Про соседей
Бабушка рассказывает:
...Вышла я за твоего деда замуж – к свекровке в избу. Ты же помнишь бабы Машин дом? Вот, в одной горнице мать, Нинка и мы с дедом. Еще и квартирант у свекровки там жил.
А изба была уплотнённая – на двух хозяев ее поделили, дверь между горницами заколотили и отдельные выходы сделали. У соседей в улицу, а у свекровки двери в огород смотрели.
Соседями у нас были Иван Гаврилович с Анной Ивановной и семеро ихних робят. Как они все в одной горнице помещались, ума не приложу. Ну там старшие уже учиться поехали в город, но все равно шибко много народа.
Оба они из нашей местности, только Иван был кадровым военным и служил на границе перед войной. Ну и Анна с робятами с ним на заставе жили. В 1941 году у них было уже четверо – от восьми до года, и Анна пятым беременная.
Как ночью-то засверкало и забахало, Иван с постели соскочил, фуражку с гвоздика сдернул и до 45 года они его не видали.
А Анна детей сохватала, вещи, документы, какие могла и бежать. А как бежать-то с такой оравой? Ну Валю-годовичку себе на руки, две старшие сами побегут, а Тольшу-двухлетку добудиться не смогла. От взрывов уж окна повыбивало, а он все спит-посапывает. Двоих детей Анне было не унести, Толя толстый и тяжелущий, а девчонкам старшим годовичку не утащить далеко.
Оставила Анна Тольшу спящего в кроватке и побежала с девчонками в лес. Бежит и ревет, за спиной бомбы рвутся. Добежала до леса, оставила там девчонок с другими гражданскими, развернулась и к заставе. А там у домов уже и крыш нет, двери повыносило. Глянула в кроватку - Тольша так и спит, все ему ни по чем. Схватила его на руки, бежит, ревет и думает – а девки-то у нее живы ли в лесу? Добежала, нашла их там. Мужчина, который за девчонками приглядывал, помог до ближайшей деревни дойти всем и на подводы погрузиться. Добрались до станции, там на поезд сели. Несколько месяцев они на перекладных до Урала добирались.

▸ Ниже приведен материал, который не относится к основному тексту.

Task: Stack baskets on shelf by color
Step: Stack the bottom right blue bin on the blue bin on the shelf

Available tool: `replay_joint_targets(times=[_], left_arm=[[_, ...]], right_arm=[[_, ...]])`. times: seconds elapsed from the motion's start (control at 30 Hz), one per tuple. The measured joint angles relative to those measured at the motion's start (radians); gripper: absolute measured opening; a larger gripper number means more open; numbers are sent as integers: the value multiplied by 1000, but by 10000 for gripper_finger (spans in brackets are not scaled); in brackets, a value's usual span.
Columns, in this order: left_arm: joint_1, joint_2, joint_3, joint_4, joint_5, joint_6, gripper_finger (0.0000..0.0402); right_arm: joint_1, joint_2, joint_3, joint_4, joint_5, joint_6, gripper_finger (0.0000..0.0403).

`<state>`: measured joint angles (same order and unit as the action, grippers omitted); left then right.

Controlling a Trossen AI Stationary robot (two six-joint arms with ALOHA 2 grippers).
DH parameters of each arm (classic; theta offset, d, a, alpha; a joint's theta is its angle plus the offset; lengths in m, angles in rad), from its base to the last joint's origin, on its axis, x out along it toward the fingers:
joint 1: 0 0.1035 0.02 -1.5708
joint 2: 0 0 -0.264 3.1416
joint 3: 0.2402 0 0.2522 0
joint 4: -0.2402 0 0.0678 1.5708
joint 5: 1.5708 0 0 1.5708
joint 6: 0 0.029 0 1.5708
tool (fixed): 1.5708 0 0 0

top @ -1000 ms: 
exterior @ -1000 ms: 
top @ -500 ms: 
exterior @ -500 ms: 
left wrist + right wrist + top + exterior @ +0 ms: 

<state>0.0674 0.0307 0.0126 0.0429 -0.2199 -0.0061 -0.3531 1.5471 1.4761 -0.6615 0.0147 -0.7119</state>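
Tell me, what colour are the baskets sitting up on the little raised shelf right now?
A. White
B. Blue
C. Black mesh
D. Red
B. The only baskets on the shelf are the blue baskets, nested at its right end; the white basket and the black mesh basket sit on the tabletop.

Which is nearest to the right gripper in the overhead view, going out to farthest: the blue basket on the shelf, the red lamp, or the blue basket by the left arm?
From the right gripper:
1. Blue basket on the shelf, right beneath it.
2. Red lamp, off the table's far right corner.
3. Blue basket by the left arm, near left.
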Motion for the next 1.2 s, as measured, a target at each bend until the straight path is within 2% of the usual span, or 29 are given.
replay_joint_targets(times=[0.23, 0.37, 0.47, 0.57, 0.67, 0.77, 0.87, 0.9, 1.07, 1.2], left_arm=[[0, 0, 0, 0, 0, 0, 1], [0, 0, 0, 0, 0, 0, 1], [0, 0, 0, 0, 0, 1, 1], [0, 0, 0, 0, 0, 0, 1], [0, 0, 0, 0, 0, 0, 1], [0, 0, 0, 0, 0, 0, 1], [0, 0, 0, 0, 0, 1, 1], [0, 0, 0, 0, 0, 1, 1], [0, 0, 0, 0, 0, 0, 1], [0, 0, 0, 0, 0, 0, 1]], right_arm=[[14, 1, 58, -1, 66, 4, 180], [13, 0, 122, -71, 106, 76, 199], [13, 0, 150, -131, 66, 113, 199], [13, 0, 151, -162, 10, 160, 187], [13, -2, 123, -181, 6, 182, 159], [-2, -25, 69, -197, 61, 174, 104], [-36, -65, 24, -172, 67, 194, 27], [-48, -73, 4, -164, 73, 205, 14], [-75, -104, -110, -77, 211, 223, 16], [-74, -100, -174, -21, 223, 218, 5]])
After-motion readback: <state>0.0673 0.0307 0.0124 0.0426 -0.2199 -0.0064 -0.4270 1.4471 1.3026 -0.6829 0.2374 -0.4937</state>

Добрались, жилье в колхозе Анне выделили, а есть-то что? Вот и нанималась Анна всей деревне картошку копать, по ведру брала за работу. Так и обеспечила семью на зиму. Весной уже свой огород посадила. Девочка родилась у нее здесь, но не прожила долго, слабенькая оказалась. Анна ни от какой работы не бегала, все могла и девок тянула. Там уж к концу войны и Тольша подрос немного, его припрягать по хозяйству стали.
А Иван вернулся в сорок пятом в отпуск, изладил ей Валерку, фуражечку надел и в Германию обратно уехал – комендантом в какой-то городок. В сорок шестом демобилизовался и домой вернулся, на должность на хорошую в финотдел. Орёл был, грудь в орденах и медалях – за Варшаву и за Берлин. Еще двоих парней послевоенных родили.
Говорят, до войны Иван Гаврилович не пил, но я-то его уже другим помню. Придет с работы вдрабадан и ну жену костерить: «Уматимать, такая-растакая, жрать давай, голодом мужика моришь!». И так весь вечер, а нам через стеночку-то слышно все.
Свекровка ей говорит как-то: «Анна, ну покорми ты его уже, наестся и замолкнет, тебе не слушать». А она только руками схлопала: «Мария, я сучок из двери сегодня вытащу, сами посмотрите как я его не кормлю».
Приходит Иван вечером и давай материться. Мы в дырочку в двери подсматриваем по очереди – свекровь, Нинка и я. Иван за стол, Анна – в печь, вытаскивает чугунок с горячей похлебкой, хлеба кусок. Иван похлебку съедает и снова матом на жену. Она ему снова чугунок – с картохой – в блюдо вываливает. Съел Иван блюдо картохи – и снова Анну на все корки материт. Нинка у нас ржет в подушку, по стенке сползла – как в дядю Ивана столько поместилось, а он все голоден, мы со свекровкой хихикаем. Тут Анна достает большую крынку с простаквашей и Ивану в блюдо выливает. Ну уж простакваши-то он нахлебался и затих – уснул прямо за столом.
Так и изжили они, робят выучили, на ноги поставили. Анна Ивановна до девяноста дожила, правнуков застала. Не война бы, так может по другому сложилось, а так что было, то было.